» Assigned task
Return every line of the listing below, unchanged, from its first line to the line holding "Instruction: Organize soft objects", that line included.
[Start of Attachment]
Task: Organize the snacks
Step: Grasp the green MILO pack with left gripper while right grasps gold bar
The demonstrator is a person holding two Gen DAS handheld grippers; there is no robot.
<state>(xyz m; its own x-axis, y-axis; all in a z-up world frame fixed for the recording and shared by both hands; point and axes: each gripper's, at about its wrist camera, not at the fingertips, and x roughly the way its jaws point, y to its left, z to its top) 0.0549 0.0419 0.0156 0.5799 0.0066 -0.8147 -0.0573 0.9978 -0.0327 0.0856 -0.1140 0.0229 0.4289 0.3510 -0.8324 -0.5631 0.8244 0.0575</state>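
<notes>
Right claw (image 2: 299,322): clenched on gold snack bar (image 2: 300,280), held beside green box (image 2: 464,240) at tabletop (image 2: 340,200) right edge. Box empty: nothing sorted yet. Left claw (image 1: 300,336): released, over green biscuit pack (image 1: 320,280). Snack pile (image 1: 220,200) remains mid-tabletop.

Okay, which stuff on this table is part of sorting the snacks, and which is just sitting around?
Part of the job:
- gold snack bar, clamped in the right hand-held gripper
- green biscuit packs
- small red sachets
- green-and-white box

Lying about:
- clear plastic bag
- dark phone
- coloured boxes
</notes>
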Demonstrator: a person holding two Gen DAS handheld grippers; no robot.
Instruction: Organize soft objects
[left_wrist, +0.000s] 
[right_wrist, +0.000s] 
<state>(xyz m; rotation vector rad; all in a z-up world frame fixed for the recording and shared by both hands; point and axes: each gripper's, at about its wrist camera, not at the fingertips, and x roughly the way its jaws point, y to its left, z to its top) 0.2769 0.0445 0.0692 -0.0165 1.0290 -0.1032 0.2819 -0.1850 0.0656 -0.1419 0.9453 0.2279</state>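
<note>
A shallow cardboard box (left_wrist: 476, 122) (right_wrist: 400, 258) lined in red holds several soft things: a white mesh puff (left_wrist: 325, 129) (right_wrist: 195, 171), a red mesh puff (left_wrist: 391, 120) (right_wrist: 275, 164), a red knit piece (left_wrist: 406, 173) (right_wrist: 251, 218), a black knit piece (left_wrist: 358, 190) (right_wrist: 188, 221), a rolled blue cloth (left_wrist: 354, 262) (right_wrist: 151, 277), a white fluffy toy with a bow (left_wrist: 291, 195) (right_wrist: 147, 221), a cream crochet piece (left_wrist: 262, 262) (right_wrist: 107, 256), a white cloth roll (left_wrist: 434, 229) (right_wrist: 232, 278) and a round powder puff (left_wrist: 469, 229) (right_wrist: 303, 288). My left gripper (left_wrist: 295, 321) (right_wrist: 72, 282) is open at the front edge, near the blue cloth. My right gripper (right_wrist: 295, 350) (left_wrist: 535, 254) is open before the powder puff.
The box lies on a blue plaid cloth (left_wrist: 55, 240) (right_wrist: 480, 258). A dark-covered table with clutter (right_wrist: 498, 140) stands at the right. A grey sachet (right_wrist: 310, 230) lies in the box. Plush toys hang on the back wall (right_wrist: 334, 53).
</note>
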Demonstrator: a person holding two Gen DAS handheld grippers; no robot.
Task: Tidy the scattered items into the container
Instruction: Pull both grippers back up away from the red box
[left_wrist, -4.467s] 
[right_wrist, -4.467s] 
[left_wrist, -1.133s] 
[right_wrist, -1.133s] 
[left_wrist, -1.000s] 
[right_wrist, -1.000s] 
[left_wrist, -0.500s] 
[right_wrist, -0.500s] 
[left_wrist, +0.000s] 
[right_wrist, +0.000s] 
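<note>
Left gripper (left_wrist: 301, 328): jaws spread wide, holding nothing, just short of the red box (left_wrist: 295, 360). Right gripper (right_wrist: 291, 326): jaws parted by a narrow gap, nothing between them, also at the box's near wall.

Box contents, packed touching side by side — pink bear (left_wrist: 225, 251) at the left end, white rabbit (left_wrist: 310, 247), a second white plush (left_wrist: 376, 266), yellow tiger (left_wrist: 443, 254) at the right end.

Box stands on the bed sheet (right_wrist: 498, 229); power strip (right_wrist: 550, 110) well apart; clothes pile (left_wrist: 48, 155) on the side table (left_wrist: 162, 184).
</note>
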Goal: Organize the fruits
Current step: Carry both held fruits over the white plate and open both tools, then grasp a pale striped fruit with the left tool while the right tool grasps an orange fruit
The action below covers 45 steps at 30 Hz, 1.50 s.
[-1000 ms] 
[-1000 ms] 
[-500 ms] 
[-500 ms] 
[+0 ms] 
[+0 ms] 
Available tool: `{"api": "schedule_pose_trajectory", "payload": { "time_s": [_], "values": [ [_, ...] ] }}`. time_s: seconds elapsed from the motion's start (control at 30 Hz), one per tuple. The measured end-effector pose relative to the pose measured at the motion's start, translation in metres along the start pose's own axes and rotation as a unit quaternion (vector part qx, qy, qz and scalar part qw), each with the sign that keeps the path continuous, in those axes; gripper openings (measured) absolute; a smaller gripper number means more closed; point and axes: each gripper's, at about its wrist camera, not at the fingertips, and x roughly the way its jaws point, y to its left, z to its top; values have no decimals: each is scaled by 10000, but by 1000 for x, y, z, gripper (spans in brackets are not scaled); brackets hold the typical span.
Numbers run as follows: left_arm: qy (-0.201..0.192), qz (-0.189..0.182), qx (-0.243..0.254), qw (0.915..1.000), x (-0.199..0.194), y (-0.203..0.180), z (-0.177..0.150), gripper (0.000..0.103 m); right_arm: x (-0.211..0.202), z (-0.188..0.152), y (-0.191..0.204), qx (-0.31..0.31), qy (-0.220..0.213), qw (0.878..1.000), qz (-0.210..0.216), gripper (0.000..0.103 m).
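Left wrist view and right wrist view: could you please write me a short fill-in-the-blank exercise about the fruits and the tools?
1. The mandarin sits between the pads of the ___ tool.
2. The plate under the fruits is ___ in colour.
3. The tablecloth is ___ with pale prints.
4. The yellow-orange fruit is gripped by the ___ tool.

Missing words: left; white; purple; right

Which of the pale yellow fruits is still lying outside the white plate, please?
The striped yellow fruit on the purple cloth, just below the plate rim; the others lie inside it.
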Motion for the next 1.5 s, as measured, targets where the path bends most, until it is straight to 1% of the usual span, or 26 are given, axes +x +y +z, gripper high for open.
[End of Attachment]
» Your solution
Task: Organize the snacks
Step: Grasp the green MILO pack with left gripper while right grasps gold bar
The demonstrator is a person holding two Gen DAS handheld grippers; there is no robot.
<state>(xyz m; its own x-axis, y-axis; all in a z-up world frame fixed for the recording and shared by both hands; point and axes: each gripper's, at about its wrist camera, not at the fingertips, and x roughly the way its jaws point, y to its left, z to its top) 0.0549 0.0419 0.0156 0.5799 0.0066 -0.8147 -0.0573 0.9978 -0.0327 0.0856 -0.1140 0.0229 0.4289 0.3510 -0.8324 -0.5631 0.8244 0.0575</state>
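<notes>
Right claw (image 2: 299,322): clenched on gold snack bar (image 2: 300,280), held beside green box (image 2: 464,240) at tabletop (image 2: 340,200) right edge. Box empty: nothing sorted yet. Left claw (image 1: 300,336): released, over green biscuit pack (image 1: 320,280). Snack pile (image 1: 220,200) remains mid-tabletop.

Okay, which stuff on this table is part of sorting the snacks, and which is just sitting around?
Part of the job:
- gold snack bar, clamped in the right hand-held gripper
- green biscuit packs
- small red sachets
- green-and-white box

Lying about:
- clear plastic bag
- dark phone
- coloured boxes
</notes>
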Demonstrator: a person holding two Gen DAS handheld grippers; no robot.
Instruction: Organize soft objects

This response contains the complete answer.